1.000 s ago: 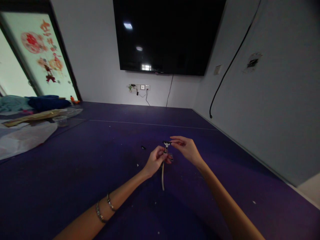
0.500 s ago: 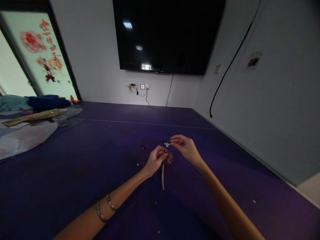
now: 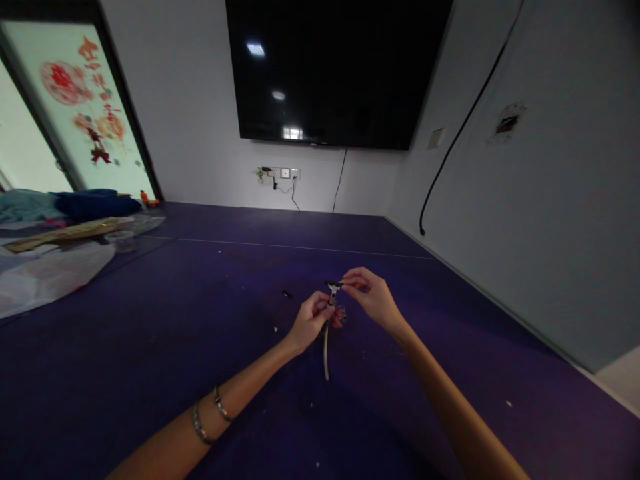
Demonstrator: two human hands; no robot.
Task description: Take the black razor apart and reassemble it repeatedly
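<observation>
The left hand (image 3: pixel 311 321) pinches a small T-shaped piece (image 3: pixel 333 289) by its stem, thumb on the near side and forefinger behind, so that its dark crossbar stands up just beyond those fingertips. The right hand (image 3: pixel 373 299) comes in from the other side, thumb and forefinger brought together at the crossbar's right end; they look to be touching it, but whether they grip it or merely rest there I cannot tell. A pale strip (image 3: pixel 326 357) hangs below the left fingers toward the wearer, and where its upper end goes is hidden by the hand. Something clear (image 3: pixel 343 312) shows by the lower left fingers, too small to make out. The main risk, I judge, lies in that narrow hold: a sideways push from the right fingertips could twist the stem in the left pinch or tip the crossbar. Should the lower left fingers loosen, the clear item could drop, and a snag on the dangling strip could tug the hold askew. A small black piece (image 3: pixel 287 294) lies beyond and left of the left fingers on the dark purple surface (image 3: pixel 200 287), where anything dark that fell could be hard to spot.
</observation>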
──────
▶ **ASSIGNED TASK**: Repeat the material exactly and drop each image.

▶ **ANSWER AREA**:
1.000 s ago: 
0.500 s ago: 
now: 
Demonstrator: two human hands; no robot.
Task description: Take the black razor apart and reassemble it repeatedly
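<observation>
The left hand (image 3: pixel 311 321) pinches a small T-shaped piece (image 3: pixel 333 289) by its stem, thumb on the near side and forefinger behind, so that its dark crossbar stands up just beyond those fingertips. The right hand (image 3: pixel 373 299) comes in from the other side, thumb and forefinger brought together at the crossbar's right end; they look to be touching it, but whether they grip it or merely rest there I cannot tell. A pale strip (image 3: pixel 326 357) hangs below the left fingers toward the wearer, and where its upper end goes is hidden by the hand. Something clear (image 3: pixel 343 312) shows by the lower left fingers, too small to make out. The main risk, I judge, lies in that narrow hold: a sideways push from the right fingertips could twist the stem in the left pinch or tip the crossbar. Should the lower left fingers loosen, the clear item could drop, and a snag on the dangling strip could tug the hold askew. A small black piece (image 3: pixel 287 294) lies beyond and left of the left fingers on the dark purple surface (image 3: pixel 200 287), where anything dark that fell could be hard to spot.
</observation>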

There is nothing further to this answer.